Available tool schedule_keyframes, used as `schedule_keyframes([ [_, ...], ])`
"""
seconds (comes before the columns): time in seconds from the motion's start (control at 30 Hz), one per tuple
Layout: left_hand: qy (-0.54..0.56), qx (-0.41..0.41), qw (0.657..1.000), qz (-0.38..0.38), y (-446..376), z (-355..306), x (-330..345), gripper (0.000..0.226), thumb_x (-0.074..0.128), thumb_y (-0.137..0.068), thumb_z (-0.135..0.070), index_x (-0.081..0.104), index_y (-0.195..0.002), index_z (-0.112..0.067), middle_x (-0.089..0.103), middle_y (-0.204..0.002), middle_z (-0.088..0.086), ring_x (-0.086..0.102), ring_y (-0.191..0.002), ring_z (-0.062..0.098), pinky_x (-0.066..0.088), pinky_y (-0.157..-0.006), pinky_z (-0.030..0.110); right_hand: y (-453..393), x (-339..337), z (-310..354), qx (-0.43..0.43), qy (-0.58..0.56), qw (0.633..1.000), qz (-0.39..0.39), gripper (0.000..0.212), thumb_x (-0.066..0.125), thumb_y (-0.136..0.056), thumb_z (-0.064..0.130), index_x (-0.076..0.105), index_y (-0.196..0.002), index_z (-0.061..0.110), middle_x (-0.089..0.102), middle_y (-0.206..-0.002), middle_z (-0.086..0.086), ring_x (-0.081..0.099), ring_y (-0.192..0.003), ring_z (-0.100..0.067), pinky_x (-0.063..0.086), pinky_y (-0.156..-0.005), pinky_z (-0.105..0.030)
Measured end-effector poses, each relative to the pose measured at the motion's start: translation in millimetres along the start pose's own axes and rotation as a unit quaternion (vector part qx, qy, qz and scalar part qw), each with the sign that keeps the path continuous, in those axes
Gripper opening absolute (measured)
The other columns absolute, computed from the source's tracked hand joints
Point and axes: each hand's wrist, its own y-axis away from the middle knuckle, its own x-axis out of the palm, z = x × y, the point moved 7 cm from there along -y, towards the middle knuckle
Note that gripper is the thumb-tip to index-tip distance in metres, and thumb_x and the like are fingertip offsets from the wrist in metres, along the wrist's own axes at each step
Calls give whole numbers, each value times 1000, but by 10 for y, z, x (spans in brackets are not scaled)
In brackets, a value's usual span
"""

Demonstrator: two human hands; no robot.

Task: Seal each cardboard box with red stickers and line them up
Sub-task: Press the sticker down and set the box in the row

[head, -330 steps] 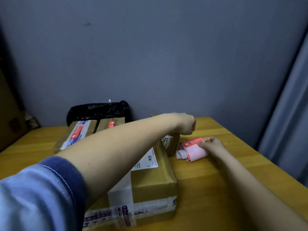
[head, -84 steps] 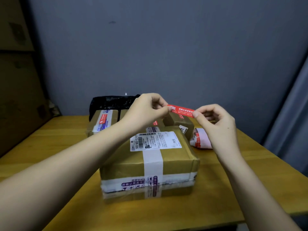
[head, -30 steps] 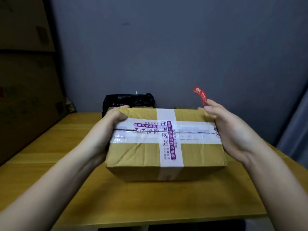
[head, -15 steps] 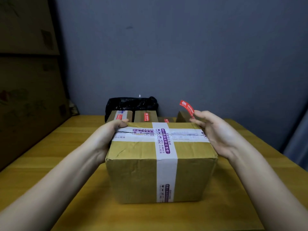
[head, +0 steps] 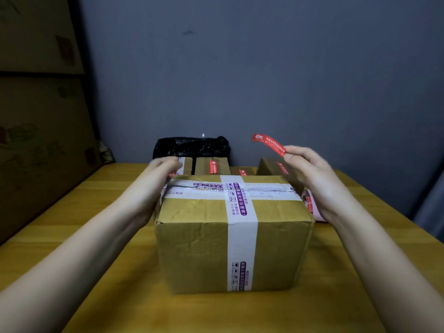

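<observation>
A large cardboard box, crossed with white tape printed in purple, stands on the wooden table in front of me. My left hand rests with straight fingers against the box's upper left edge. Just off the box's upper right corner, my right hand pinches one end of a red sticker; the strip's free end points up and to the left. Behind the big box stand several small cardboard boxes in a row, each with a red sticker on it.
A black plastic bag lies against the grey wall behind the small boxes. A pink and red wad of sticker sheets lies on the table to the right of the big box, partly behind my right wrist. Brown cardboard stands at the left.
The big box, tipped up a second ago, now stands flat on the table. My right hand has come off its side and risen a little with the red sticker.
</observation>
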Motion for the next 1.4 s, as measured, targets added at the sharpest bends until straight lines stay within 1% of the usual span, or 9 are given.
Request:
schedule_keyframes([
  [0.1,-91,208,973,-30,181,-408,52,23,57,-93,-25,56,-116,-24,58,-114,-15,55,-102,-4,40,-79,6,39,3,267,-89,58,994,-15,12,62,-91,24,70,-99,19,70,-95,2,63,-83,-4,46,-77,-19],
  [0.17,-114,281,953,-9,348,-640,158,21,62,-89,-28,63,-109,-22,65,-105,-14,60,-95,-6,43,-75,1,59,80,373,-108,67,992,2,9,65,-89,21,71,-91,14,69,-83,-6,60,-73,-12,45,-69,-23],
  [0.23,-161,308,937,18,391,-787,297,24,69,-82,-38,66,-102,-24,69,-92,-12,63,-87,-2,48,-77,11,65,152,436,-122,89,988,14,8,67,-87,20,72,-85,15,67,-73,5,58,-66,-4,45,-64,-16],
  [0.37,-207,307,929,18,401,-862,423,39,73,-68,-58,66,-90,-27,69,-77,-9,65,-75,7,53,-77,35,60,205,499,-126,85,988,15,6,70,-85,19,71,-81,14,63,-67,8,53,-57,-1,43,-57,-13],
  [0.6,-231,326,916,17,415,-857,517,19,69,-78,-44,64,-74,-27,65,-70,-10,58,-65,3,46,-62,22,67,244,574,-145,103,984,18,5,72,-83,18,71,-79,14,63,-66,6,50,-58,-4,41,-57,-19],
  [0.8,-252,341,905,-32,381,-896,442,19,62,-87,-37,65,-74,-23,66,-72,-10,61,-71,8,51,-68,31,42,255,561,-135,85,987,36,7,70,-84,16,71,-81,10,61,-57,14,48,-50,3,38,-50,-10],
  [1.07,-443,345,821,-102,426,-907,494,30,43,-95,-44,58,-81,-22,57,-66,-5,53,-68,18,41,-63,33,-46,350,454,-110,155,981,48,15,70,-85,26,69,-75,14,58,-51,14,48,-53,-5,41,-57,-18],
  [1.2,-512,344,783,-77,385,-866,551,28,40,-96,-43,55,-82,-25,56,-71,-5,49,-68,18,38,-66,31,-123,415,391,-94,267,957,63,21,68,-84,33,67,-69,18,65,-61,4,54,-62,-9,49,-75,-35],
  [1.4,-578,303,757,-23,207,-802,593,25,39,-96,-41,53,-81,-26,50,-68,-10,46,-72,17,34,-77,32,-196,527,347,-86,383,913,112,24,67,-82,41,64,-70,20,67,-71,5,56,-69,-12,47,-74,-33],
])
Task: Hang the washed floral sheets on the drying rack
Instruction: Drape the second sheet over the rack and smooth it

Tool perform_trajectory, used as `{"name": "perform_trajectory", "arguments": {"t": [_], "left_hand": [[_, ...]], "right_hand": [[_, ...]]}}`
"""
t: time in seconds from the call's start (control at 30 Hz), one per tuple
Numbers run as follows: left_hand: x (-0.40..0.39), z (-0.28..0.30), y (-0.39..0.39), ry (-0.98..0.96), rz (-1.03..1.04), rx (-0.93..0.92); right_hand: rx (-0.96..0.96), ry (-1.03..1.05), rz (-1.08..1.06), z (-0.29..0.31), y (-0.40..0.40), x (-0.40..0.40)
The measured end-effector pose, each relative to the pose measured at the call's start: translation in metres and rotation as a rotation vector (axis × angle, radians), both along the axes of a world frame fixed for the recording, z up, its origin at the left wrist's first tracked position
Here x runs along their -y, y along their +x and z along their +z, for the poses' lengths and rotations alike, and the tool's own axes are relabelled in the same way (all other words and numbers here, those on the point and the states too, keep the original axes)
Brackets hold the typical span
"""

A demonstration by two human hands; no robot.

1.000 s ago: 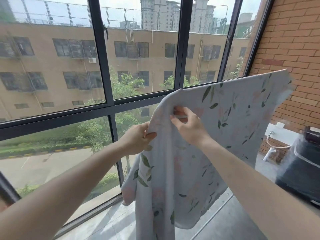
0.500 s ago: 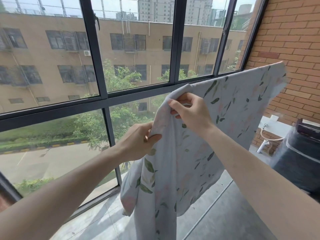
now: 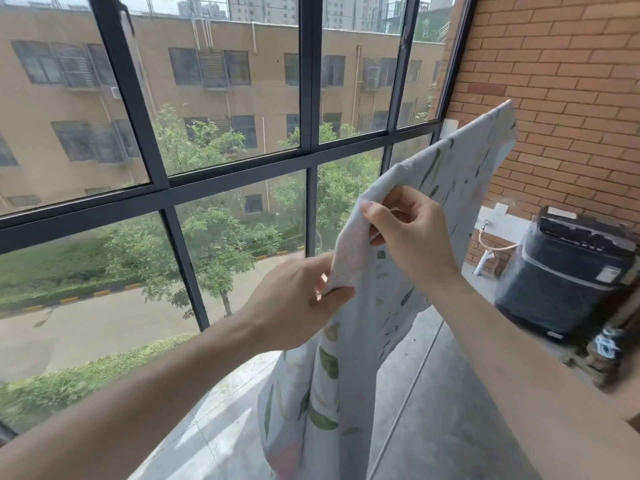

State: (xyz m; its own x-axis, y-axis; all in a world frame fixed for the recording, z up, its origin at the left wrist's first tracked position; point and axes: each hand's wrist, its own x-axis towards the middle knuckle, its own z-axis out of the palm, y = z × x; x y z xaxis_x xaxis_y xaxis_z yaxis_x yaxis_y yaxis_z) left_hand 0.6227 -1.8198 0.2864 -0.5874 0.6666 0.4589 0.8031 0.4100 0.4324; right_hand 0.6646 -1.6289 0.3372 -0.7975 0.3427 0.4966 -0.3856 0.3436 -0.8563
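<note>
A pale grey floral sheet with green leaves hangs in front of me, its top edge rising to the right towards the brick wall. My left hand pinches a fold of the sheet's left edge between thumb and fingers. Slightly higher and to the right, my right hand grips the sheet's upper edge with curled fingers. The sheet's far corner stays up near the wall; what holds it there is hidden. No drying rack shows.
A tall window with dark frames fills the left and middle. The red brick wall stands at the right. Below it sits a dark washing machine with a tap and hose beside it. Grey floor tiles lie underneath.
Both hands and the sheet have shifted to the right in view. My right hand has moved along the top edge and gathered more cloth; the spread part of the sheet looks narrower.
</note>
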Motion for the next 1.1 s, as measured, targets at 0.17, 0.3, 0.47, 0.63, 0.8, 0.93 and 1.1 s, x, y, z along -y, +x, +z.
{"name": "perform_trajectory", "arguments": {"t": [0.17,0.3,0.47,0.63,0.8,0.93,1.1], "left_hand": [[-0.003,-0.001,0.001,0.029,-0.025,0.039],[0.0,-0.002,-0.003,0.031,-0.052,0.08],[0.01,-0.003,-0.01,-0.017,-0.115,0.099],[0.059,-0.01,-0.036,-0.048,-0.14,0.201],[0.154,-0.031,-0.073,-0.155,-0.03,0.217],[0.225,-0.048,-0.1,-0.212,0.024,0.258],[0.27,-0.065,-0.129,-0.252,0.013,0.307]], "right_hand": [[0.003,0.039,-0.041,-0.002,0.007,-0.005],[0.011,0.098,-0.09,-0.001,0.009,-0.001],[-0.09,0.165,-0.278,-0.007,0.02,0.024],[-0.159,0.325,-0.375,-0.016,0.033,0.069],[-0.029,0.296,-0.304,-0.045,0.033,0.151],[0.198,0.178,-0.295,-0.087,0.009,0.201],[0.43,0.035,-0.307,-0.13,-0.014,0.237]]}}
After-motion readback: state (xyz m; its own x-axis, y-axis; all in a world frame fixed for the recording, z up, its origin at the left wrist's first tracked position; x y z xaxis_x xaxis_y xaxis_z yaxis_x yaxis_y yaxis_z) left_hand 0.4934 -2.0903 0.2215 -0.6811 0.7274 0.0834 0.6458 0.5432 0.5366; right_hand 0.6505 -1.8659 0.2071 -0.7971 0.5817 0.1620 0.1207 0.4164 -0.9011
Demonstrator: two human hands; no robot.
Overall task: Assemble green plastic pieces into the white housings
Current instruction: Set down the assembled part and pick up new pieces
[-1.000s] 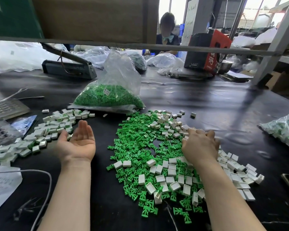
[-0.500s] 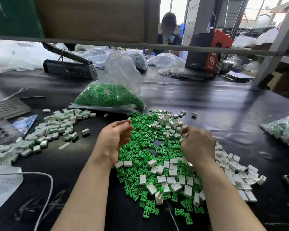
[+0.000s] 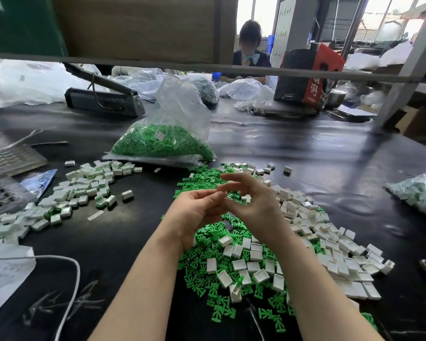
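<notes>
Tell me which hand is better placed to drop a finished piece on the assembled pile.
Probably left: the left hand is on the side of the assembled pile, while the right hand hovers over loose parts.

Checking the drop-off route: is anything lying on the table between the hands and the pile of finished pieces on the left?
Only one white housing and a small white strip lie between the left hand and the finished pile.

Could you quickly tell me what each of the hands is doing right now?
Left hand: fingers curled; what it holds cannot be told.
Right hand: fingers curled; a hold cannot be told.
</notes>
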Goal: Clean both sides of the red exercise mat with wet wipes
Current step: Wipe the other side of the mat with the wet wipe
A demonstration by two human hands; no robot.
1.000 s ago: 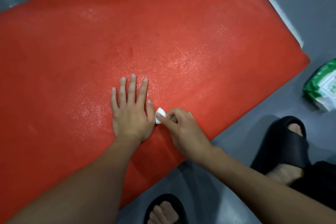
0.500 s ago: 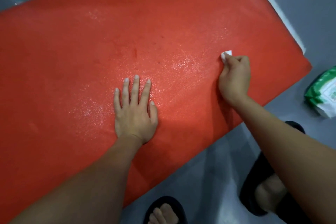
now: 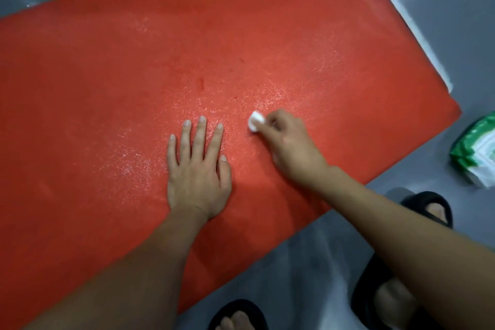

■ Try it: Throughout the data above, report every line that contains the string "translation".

■ Expected answer:
Measured end-effector poses, each relative to the pose measured at the motion's start: translation in millimetres along the start pose's own axes and rotation as a unit quaternion (vector part qx, qy, qz and scalar part qw), each with the sign that keeps the path continuous, in those axes
The measured end-effector pose, each relative to the pose measured at the call's start: translation in metres and rotation as a rotation vector (axis × angle, radians), both along the axes of a world frame fixed for the recording, z up, its origin at the left wrist's first tracked position

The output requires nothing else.